**Task to carry out:** Reproduce the listing that follows so that each line matches the original exactly.

********************

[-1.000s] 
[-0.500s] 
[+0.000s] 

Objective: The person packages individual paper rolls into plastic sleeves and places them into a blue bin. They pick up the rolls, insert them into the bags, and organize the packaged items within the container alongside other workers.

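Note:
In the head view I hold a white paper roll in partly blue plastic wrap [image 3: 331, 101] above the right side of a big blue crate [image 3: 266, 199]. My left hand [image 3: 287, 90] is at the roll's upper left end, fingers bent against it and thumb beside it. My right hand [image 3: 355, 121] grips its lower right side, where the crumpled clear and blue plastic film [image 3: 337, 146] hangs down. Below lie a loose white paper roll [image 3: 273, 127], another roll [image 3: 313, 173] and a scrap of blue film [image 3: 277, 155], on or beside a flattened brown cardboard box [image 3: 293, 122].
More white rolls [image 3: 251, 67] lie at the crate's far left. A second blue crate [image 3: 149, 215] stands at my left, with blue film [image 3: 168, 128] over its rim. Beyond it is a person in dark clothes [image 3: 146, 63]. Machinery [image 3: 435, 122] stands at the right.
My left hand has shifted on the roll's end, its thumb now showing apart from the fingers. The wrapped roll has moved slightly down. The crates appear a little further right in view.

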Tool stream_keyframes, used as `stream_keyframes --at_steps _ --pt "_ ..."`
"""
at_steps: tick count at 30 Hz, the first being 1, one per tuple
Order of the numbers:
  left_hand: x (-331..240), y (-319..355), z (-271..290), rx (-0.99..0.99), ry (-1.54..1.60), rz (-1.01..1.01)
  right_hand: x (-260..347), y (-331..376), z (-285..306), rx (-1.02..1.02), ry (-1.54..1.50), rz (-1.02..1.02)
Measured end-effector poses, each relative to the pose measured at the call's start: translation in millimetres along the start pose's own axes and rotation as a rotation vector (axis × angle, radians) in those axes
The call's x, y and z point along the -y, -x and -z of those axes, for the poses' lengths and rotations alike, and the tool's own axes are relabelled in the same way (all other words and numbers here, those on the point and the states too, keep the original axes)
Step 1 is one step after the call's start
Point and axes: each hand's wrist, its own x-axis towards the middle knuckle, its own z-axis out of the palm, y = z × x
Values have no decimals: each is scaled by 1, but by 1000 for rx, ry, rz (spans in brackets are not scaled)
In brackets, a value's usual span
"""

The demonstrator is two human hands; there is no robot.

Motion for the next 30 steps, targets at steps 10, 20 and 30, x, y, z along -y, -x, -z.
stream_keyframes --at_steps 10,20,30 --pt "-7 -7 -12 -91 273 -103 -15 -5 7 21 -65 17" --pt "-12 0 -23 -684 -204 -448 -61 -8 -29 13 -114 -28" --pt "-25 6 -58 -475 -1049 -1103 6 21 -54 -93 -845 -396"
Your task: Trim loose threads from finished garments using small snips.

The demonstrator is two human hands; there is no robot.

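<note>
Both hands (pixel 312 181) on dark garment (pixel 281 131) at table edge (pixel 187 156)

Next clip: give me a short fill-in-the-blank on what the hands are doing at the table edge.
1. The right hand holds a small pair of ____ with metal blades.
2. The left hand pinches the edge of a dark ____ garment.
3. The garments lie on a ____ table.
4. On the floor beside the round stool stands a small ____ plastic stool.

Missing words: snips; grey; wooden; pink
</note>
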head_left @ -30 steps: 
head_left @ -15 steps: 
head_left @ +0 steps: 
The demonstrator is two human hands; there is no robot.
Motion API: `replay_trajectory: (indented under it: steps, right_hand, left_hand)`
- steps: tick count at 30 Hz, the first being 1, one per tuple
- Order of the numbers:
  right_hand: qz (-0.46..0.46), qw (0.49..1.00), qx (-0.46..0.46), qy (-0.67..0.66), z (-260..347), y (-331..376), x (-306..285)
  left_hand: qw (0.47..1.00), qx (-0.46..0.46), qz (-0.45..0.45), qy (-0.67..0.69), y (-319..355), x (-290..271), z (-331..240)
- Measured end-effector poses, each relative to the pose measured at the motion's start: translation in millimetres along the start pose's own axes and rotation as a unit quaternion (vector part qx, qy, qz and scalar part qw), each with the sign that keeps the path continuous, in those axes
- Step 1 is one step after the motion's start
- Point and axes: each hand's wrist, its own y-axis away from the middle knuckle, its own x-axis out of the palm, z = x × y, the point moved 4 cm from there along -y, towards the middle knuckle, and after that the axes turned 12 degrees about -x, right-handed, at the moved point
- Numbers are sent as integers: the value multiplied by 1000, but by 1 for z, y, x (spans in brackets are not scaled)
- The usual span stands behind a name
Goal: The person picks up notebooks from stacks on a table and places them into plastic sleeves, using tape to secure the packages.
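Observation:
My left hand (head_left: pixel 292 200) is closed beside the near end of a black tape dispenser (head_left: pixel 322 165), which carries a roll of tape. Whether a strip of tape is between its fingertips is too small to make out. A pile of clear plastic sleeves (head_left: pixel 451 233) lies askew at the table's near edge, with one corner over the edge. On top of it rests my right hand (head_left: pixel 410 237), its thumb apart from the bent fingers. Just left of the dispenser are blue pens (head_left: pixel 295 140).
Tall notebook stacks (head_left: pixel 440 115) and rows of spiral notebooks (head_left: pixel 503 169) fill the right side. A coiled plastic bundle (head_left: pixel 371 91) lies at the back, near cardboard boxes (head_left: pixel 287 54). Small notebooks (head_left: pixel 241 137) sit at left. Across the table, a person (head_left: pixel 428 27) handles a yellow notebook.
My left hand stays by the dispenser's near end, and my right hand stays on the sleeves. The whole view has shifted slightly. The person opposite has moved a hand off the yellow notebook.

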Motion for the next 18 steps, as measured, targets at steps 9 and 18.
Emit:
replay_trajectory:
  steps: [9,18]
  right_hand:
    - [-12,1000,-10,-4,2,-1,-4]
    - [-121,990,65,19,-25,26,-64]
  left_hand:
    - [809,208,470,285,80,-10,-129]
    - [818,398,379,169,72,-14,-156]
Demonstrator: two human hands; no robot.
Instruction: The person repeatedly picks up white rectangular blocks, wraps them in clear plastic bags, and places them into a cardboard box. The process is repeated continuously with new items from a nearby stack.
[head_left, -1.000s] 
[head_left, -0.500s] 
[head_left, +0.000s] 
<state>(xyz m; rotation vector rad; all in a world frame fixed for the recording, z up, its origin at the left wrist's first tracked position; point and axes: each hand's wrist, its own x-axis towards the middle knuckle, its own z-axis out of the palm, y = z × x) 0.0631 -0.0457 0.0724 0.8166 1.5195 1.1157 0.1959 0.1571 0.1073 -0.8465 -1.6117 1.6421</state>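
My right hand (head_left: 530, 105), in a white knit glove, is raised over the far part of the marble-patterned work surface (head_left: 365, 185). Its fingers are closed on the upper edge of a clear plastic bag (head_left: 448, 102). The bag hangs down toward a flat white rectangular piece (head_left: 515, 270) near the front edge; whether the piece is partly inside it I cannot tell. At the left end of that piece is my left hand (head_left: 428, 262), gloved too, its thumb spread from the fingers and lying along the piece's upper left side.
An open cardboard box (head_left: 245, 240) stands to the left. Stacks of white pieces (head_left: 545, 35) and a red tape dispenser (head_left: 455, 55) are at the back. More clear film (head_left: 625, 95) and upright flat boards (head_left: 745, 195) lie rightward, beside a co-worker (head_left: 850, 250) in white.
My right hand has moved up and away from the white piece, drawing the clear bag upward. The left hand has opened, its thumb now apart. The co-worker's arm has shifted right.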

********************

**Completed exercise:**
[-1.000s] 
[-0.500s] 
[+0.000s] 

Objective: The person packages individual paper rolls into plastic sleeves and places them into a blue bin. They pick up the rolls, insert them into the bags, and organize the packaged items within the container alongside other workers.

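Note:
In the head view I hold a white paper roll in partly blue plastic wrap [image 3: 331, 101] above the right side of a big blue crate [image 3: 266, 199]. My left hand [image 3: 287, 90] is at the roll's upper left end, fingers bent against it and thumb beside it. My right hand [image 3: 355, 121] grips its lower right side, where the crumpled clear and blue plastic film [image 3: 337, 146] hangs down. Below lie a loose white paper roll [image 3: 273, 127], another roll [image 3: 313, 173] and a scrap of blue film [image 3: 277, 155], on or beside a flattened brown cardboard box [image 3: 293, 122].
More white rolls [image 3: 251, 67] lie at the crate's far left. A second blue crate [image 3: 149, 215] stands at my left, with blue film [image 3: 168, 128] over its rim. Beyond it is a person in dark clothes [image 3: 146, 63]. Machinery [image 3: 435, 122] stands at the right.
My left hand has shifted on the roll's end, its thumb now showing apart from the fingers. The wrapped roll has moved slightly down. The crates appear a little further right in view.
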
Tool stream_keyframes, used as `stream_keyframes --at_steps _ --pt "_ ..."`
"""
at_steps: tick count at 30 Hz, the first being 1, one per tuple
Order of the numbers:
  left_hand: x (-331..240), y (-319..355), z (-271..290), rx (-0.99..0.99), ry (-1.54..1.60), rz (-1.01..1.01)
  right_hand: x (-260..347), y (-331..376), z (-285..306), rx (-1.02..1.02), ry (-1.54..1.50), rz (-1.02..1.02)
Measured end-effector poses, each relative to the pose measured at the call's start: translation in millimetres along the start pose's own axes and rotation as a rotation vector (axis × angle, radians) in those axes
The call's x, y and z point along the -y, -x and -z of those axes, for the poses' lengths and rotations alike, and the tool's own axes are relabelled in the same way (all other words and numbers here, those on the point and the states too, keep the original axes)
Step 1 is one step after the call's start
Point and axes: each hand's wrist, its own x-axis towards the middle knuckle, its own z-axis out of the palm, y = z × x
Values have no decimals: each is scaled by 1, but by 1000 for rx, ry, rz (spans in brackets are not scaled)
In brackets, a value's usual span
"""

The demonstrator is two human hands; there is no robot.

Motion for the next 30 steps, targets at steps 10, 20 and 30, x, y, z along -y, -x, -z.
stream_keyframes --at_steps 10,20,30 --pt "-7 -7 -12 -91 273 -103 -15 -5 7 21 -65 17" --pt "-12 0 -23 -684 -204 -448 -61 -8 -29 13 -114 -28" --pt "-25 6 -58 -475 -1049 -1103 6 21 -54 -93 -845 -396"
Your task: Trim loose threads from finished garments using small snips.

The demonstrator is two human hands; there is no robot.

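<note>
Both hands (pixel 312 181) on dark garment (pixel 281 131) at table edge (pixel 187 156)

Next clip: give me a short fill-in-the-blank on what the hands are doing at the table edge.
1. The right hand holds a small pair of ____ with metal blades.
2. The left hand pinches the edge of a dark ____ garment.
3. The garments lie on a ____ table.
4. On the floor beside the round stool stands a small ____ plastic stool.

Missing words: snips; grey; wooden; pink
</note>
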head_left @ -30 steps: 
head_left @ -15 steps: 
head_left @ +0 steps: 
The demonstrator is two human hands; there is no robot.
Motion API: `replay_trajectory: (indented under it: steps, right_hand, left_hand)`
- steps: tick count at 30 Hz, the first being 1, one per tuple
- Order of the numbers:
  right_hand: qz (-0.46..0.46), qw (0.49..1.00), qx (-0.46..0.46), qy (-0.67..0.66), z (-260..347), y (-331..376), x (-306..285)
  left_hand: qw (0.47..1.00), qx (-0.46..0.46), qz (-0.45..0.45), qy (-0.67..0.69), y (-319..355), x (-290..271), z (-331..240)
- Measured end-effector poses, each relative to the pose measured at the motion's start: translation in millimetres along the start pose's own axes and rotation as a unit quaternion (vector part qx, qy, qz and scalar part qw), each with the sign that keeps the path continuous, in those axes
- Step 1 is one step after the motion's start
- Point and axes: each hand's wrist, its own y-axis away from the middle knuckle, its own x-axis out of the palm, z = x × y, the point moved 4 cm from there along -y, towards the middle knuckle, and after that the axes turned 12 degrees about -x, right-handed, at the moved point
- Numbers are sent as integers: the value multiplied by 1000, but by 1 for z, y, x (spans in brackets are not scaled)
- The usual span stands behind a name
Goal: The person picks up notebooks from stacks on a table and places them into plastic sleeves, using tape to secure the packages.
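Observation:
My left hand (head_left: pixel 292 200) is closed beside the near end of a black tape dispenser (head_left: pixel 322 165), which carries a roll of tape. Whether a strip of tape is between its fingertips is too small to make out. A pile of clear plastic sleeves (head_left: pixel 451 233) lies askew at the table's near edge, with one corner over the edge. On top of it rests my right hand (head_left: pixel 410 237), its thumb apart from the bent fingers. Just left of the dispenser are blue pens (head_left: pixel 295 140).
Tall notebook stacks (head_left: pixel 440 115) and rows of spiral notebooks (head_left: pixel 503 169) fill the right side. A coiled plastic bundle (head_left: pixel 371 91) lies at the back, near cardboard boxes (head_left: pixel 287 54). Small notebooks (head_left: pixel 241 137) sit at left. Across the table, a person (head_left: pixel 428 27) handles a yellow notebook.
My left hand stays by the dispenser's near end, and my right hand stays on the sleeves. The whole view has shifted slightly. The person opposite has moved a hand off the yellow notebook.
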
Motion for the next 18 steps, as measured, targets at steps 9 and 18.
Emit:
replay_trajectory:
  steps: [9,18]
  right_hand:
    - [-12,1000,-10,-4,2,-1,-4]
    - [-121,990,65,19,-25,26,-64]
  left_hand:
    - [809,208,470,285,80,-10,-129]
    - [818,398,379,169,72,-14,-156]
Demonstrator: two human hands; no robot.
Instruction: The person repeatedly picks up white rectangular blocks, wraps them in clear plastic bags, and places them into a cardboard box. The process is repeated continuously with new items from a nearby stack.
[head_left, -1.000s] 
[head_left, -0.500s] 
[head_left, +0.000s] 
<state>(xyz m; rotation vector rad; all in a world frame fixed for the recording, z up, its origin at the left wrist's first tracked position; point and axes: each hand's wrist, its own x-axis towards the middle knuckle, its own z-axis out of the palm, y = z × x) 0.0631 -0.0457 0.0724 0.8166 1.5195 1.1157 0.1959 0.1571 0.1073 -0.8465 -1.6117 1.6421</state>
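My right hand (head_left: 530, 105), in a white knit glove, is raised over the far part of the marble-patterned work surface (head_left: 365, 185). Its fingers are closed on the upper edge of a clear plastic bag (head_left: 448, 102). The bag hangs down toward a flat white rectangular piece (head_left: 515, 270) near the front edge; whether the piece is partly inside it I cannot tell. At the left end of that piece is my left hand (head_left: 428, 262), gloved too, its thumb spread from the fingers and lying along the piece's upper left side.
An open cardboard box (head_left: 245, 240) stands to the left. Stacks of white pieces (head_left: 545, 35) and a red tape dispenser (head_left: 455, 55) are at the back. More clear film (head_left: 625, 95) and upright flat boards (head_left: 745, 195) lie rightward, beside a co-worker (head_left: 850, 250) in white.
My right hand has moved up and away from the white piece, drawing the clear bag upward. The left hand has opened, its thumb now apart. The co-worker's arm has shifted right.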

The response to this exercise is done.